Our average tourniquet time for study group 3 was 16.2 minutes, shorter than the average for groups 1 and 2 by 9.3 minutes (Figure 2). This reduction in time demonstrates that procedures amenable to Bier Block anesthesia are typically quicker than the conventional 25-30 minutes of tourniquet time, and that the ability to deflate the tourniquet at the end of the procedure decreases the amount of operating room time and increases efficiency. At our institution, the mean of the total hospital charges for study group 3 was reduced by 9.95% compared to study groups 1 and 2 (10.4% reduction compared to study group 1, and 8.5% reduction comparted to study group 2) by immediately releasing the tourniquet following the completion of the procedure (p<0.001). This cost reduction is a direct result of spending a shorter amount of time in the operating room as well as decreased medication costs. Considering the regularity at which these types of procedures are performed19 any potential cost-saving measure merits further investigation.

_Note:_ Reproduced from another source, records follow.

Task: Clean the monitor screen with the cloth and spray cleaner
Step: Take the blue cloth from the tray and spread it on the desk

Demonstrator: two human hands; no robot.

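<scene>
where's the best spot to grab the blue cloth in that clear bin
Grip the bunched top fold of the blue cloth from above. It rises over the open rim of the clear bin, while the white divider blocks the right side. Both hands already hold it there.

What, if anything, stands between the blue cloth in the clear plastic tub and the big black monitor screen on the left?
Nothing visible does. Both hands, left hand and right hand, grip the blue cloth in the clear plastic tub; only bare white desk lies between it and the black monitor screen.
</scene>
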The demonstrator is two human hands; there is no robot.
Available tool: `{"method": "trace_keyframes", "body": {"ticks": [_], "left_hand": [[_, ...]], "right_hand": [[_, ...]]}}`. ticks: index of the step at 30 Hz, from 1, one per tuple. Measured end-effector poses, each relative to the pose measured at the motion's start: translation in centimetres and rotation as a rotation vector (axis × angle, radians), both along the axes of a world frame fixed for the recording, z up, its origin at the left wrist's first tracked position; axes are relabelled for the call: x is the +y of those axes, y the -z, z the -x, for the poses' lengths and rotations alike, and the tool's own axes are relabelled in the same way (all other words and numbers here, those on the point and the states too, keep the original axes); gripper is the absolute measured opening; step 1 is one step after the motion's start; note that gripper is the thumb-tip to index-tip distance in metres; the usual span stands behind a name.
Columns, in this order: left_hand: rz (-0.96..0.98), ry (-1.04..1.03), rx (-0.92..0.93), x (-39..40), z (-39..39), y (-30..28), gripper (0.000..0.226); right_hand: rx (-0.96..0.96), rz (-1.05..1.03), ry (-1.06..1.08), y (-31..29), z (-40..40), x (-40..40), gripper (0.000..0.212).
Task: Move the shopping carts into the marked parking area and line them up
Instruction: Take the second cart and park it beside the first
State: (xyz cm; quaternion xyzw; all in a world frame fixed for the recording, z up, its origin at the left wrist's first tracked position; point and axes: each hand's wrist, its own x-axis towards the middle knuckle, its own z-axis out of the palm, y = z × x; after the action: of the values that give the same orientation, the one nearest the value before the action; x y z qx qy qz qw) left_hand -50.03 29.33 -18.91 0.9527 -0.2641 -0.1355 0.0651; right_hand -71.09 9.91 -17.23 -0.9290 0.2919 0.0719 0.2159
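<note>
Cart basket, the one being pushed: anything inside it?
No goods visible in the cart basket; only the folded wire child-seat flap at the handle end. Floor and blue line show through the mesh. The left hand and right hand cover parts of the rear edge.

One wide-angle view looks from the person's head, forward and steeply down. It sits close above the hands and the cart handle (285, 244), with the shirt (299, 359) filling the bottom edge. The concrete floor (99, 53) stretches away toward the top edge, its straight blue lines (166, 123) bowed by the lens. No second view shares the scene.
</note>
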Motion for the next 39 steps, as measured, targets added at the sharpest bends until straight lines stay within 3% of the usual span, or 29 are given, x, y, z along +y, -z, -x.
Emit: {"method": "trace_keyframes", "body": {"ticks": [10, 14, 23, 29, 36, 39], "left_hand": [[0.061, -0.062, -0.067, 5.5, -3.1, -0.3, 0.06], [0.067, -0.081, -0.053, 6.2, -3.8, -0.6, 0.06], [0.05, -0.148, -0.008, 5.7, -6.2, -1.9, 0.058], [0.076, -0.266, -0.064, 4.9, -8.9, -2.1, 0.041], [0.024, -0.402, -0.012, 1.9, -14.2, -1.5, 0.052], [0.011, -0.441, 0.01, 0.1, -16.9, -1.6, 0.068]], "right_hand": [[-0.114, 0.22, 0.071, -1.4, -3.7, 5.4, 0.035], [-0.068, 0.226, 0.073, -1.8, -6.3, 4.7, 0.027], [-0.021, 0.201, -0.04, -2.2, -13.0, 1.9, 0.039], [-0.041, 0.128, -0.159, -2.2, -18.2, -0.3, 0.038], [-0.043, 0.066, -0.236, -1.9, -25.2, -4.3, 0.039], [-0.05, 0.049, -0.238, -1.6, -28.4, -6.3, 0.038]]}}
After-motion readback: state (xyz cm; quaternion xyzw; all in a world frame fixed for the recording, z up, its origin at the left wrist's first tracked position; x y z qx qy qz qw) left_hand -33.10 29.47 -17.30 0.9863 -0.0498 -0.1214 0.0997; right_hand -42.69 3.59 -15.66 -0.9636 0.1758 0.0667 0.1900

Limitations to this study include the fact that the majority of the surgeries included in this study were performed by a single surgeon, and all surgeries were performed at a single institution. The vast majority of procedures performed in this study were carpal tunnel releases, a relatively short procedure with a focal area requiring anesthesia. We cannot conclude from our study that the forearm Bier block method would be as efficacious with a more invasive procedure. Furthermore, although guidelines were provided regarding amount and specific sedative medications to utilize, different anesthesia providers had different styles and approaches to analgesia, leading to some subtle variability in the supplemental sedatives administered to supplement the Bier block.

Conclusion

This study demonstrates that the use of a forearm Bier block is a safe and efficient method of analgesia for intravenous regional anesthesia during hand surgery. While there is no clear benefit in terms of post-operative pain scores or patient satisfaction, the forearm Bier block with tourniquet deflation at the end of the procedure provides several other advantages including a reduction in required operating room time and associated decrease in hospital charges.

Acknowledgements

A portion of this work was presented at the Mid-America Orthopaedic Association (MAOA) 2019 Annual Meeting and the 74th Annual Meeting of the American Society for Surgery of the Hand (ASSH). Other than the abstract, there are no directly related manuscripts or abstracts, published or unpublished, by any authors of this paper.